Problem details> Where a picture appears, skip it and copy everything else in the listing exactly.

(Beginning of Collected data)

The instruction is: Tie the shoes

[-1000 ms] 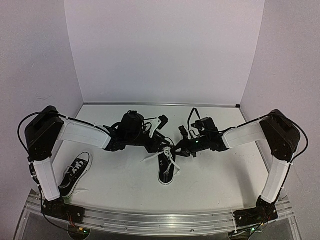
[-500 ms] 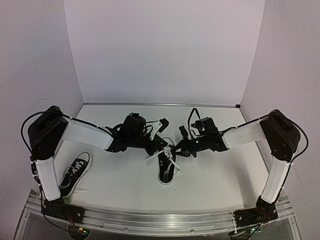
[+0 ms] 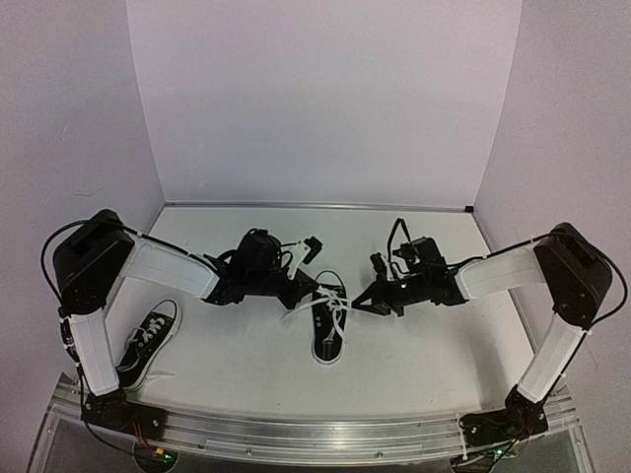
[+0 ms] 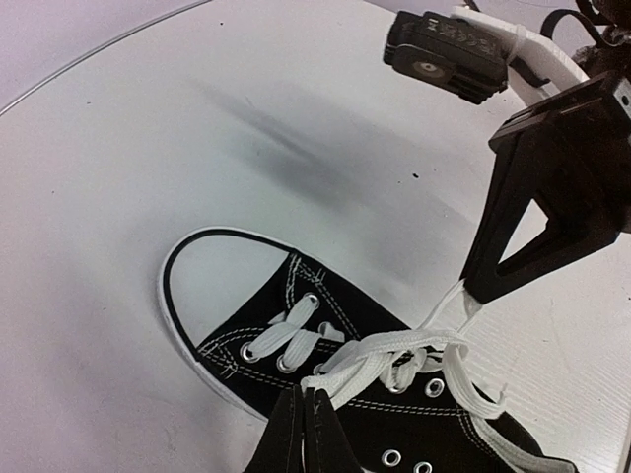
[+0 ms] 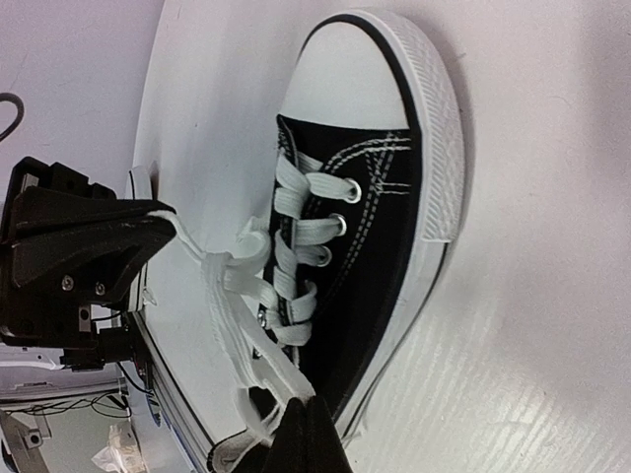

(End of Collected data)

Expected answer>
The instruction is: Tie the shoes

[-1000 ms] 
[-500 ms] 
[+0 ms] 
[+0 ms] 
[+0 ms] 

The output is now complete.